• Problem to work on
Set out the listing word for word. End with the line that contains "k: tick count".
==============================
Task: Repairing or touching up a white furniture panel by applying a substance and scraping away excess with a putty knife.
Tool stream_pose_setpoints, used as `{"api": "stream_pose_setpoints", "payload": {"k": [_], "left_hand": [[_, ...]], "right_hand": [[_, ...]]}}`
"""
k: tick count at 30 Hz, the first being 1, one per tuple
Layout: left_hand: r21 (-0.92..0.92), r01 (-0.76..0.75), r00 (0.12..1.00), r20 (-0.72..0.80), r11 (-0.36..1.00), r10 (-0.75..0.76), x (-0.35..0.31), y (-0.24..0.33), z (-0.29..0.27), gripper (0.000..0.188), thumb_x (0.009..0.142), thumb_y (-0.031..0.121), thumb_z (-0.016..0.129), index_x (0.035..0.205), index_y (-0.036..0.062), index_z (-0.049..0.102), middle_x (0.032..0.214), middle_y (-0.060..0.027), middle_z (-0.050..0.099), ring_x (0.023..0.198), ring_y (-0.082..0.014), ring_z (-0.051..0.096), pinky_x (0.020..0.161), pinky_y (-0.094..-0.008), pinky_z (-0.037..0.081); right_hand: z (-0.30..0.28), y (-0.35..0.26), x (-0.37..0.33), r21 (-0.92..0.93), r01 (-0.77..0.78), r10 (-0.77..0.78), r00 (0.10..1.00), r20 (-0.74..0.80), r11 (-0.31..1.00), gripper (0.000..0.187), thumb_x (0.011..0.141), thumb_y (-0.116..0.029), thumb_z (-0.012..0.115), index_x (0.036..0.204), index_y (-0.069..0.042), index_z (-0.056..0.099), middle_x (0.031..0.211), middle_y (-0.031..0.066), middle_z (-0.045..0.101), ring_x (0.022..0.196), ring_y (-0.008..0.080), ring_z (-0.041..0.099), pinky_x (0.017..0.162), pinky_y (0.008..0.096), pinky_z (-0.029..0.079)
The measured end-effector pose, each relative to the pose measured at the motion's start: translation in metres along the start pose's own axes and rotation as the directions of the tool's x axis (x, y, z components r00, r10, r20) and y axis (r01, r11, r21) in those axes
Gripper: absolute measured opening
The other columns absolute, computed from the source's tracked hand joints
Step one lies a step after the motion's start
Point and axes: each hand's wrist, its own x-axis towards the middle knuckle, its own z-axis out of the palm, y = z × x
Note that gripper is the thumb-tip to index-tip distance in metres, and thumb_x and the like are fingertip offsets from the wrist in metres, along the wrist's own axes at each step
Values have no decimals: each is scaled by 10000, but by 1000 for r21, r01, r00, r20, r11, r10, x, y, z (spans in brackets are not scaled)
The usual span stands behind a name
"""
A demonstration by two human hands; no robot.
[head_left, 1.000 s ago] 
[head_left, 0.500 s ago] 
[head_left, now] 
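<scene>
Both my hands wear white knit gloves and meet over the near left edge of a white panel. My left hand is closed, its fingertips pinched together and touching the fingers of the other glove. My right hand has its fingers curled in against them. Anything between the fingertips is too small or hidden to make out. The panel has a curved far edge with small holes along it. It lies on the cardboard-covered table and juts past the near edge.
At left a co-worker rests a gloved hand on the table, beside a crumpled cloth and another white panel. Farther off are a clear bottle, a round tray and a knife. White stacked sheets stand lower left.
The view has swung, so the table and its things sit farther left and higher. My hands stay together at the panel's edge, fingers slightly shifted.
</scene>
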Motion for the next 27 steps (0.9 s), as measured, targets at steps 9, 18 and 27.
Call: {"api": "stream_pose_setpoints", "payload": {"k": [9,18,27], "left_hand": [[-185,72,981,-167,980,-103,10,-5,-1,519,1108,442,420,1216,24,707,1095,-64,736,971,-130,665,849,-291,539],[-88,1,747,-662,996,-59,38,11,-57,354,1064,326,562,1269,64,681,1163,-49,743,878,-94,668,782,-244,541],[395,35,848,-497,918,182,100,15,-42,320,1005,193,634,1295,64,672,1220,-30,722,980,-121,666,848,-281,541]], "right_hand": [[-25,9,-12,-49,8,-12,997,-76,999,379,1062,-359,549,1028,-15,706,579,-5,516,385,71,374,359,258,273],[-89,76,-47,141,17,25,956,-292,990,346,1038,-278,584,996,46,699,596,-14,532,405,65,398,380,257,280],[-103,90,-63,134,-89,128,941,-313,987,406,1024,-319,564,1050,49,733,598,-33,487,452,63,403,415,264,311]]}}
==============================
• Written solution
Task: Repairing or touching up a white furniture panel by applying a substance and scraping away excess with a putty knife.
Tool stream_pose_setpoints, used as `{"api": "stream_pose_setpoints", "payload": {"k": [_], "left_hand": [[_, ...]], "right_hand": [[_, ...]]}}`
"""
k: tick count at 30 Hz, the first being 1, one per tuple

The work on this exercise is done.